We might want to update the plan web page to reflect what we definitely have on track as well as a wish list of features were we would especially welcome/encourage new committers.
In particular:
Matthias Filter wrote:
> Dear Dan,
> yes you were right, the thing I was looking for was a graph editor. A possibility to edit or modify preinstalled graphs could be quite useful especially for user that are not familiar with programming or that experience technical problems when following the developer instructions. So if it would be possible to implement that without to much effort it would be for sure a big plus.

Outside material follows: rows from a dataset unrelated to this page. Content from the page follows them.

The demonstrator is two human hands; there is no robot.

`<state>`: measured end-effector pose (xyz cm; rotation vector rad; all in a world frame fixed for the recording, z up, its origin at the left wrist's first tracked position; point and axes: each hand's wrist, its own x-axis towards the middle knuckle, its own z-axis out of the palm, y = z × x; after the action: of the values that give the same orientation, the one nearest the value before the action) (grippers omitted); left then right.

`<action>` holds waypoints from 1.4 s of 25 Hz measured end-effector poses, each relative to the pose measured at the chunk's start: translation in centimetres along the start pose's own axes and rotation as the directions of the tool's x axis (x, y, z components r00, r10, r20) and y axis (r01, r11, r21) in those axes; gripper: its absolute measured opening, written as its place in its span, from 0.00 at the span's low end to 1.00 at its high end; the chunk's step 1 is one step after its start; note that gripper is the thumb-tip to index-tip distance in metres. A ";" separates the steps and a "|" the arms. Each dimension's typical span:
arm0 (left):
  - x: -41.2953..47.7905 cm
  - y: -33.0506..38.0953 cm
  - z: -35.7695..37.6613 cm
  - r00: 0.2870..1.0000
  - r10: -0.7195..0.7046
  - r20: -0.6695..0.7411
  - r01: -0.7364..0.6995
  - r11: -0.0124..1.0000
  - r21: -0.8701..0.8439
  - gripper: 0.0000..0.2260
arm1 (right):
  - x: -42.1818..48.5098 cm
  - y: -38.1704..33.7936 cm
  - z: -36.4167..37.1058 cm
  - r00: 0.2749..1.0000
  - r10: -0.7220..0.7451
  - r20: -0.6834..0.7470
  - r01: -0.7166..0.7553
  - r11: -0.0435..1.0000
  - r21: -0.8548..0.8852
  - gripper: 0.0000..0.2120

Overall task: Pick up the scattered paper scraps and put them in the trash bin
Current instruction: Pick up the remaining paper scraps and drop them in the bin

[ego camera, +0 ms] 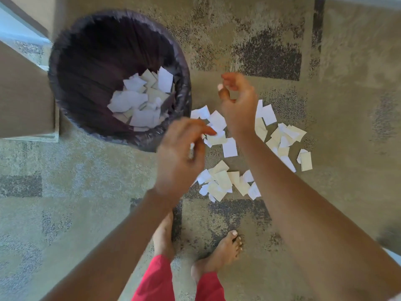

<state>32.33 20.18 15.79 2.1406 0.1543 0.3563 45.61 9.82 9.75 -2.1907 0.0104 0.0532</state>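
The trash bin [65, 61], lined with a dark bag, stands on the carpet at the upper left, and several white and cream scraps [138, 101] lie inside it. Many more paper scraps [223, 181] are scattered on the carpet to its right. My left hand [180, 161] is blurred, just off the bin's near right rim. Its fingers are curled, and a thin white scrap [191, 148] shows between them. My right hand [238, 107] hovers above the scraps right of the bin, fingers loosely curled around nothing.
My bare feet [221, 253] stand on the patterned carpet just below the scraps, with red trouser legs [156, 281] at the bottom edge. A brown furniture piece [21, 94] presses against the bin's left side. Another cluster of scraps [282, 137] lies further right.
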 end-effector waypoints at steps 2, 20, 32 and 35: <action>-3.5 -1.2 4.2 0.972 -0.126 0.200 0.115 0.991 0.063 0.11 | -0.7 4.2 -0.5 0.997 0.039 0.065 -0.032 0.994 -0.105 0.13; -4.9 -21.1 13.8 0.584 -0.753 0.304 0.323 0.560 0.763 0.51 | 0.7 14.0 11.4 0.626 0.196 0.755 0.526 0.609 -0.594 0.44; -9.0 -21.0 15.6 0.765 -0.363 0.532 -0.166 0.687 0.707 0.38 | -5.6 21.4 6.0 0.583 0.075 0.809 0.677 0.506 -0.535 0.40; -6.8 -20.9 15.3 0.786 -0.320 0.529 -0.185 0.695 0.695 0.43 | -6.0 22.6 4.1 0.606 0.103 0.788 0.623 0.555 -0.551 0.39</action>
<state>31.14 18.15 -10.90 2.9059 -0.0178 -0.5971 38.81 -0.07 -10.71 -2.8415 -1.0970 0.9861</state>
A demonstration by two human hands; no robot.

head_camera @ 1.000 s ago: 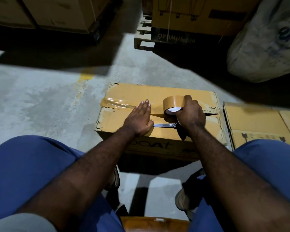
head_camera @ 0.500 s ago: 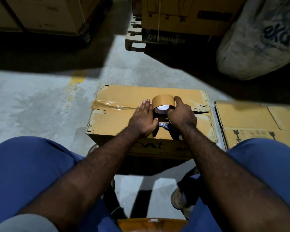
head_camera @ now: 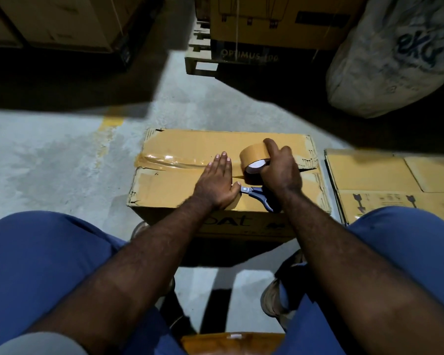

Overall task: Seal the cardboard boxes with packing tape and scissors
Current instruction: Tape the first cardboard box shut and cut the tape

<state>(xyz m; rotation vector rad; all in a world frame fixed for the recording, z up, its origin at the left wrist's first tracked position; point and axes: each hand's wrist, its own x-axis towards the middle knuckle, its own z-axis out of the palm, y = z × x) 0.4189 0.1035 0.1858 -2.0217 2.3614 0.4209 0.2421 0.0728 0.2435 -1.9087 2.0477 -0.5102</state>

> Concerning the graph visualization tool: I can imagine that there are a lot of other tasks on the "wish" list. So maybe one could describe these higher level goals on the project plan website and by this further increase the support for the development team. I for myself have the possibility to invest some of my resources next year into this project and for planning this such information would be very helpful as well.
>
> Matthias
|
|
| | |
Re: Features in Version 2 - some ideas [message #501595 is a reply to message #501357] |
Wed, 02 December 2009 18:49   |
Eclipse User |
|
|
|
Hi Matthias,
these are all very good suggestion, let me try and comment on some of them but I'm sure others have some thoughts on it as well.
As for the feature request, that's what we originally wanted to do but there really isn't any other suitable forum provided by eclipse where anybody can easily provide input, unless we write the web app ourselves A wiki page was suggested but that might be too difficult to use for general audience.
I'm not sure I understand your first suggestion. If you know the distribution of farm size and the number of farms in each district, wouldn't you be able to roughly estimate the number of cattle in each district? That could then easily be incorporated into a STEM model.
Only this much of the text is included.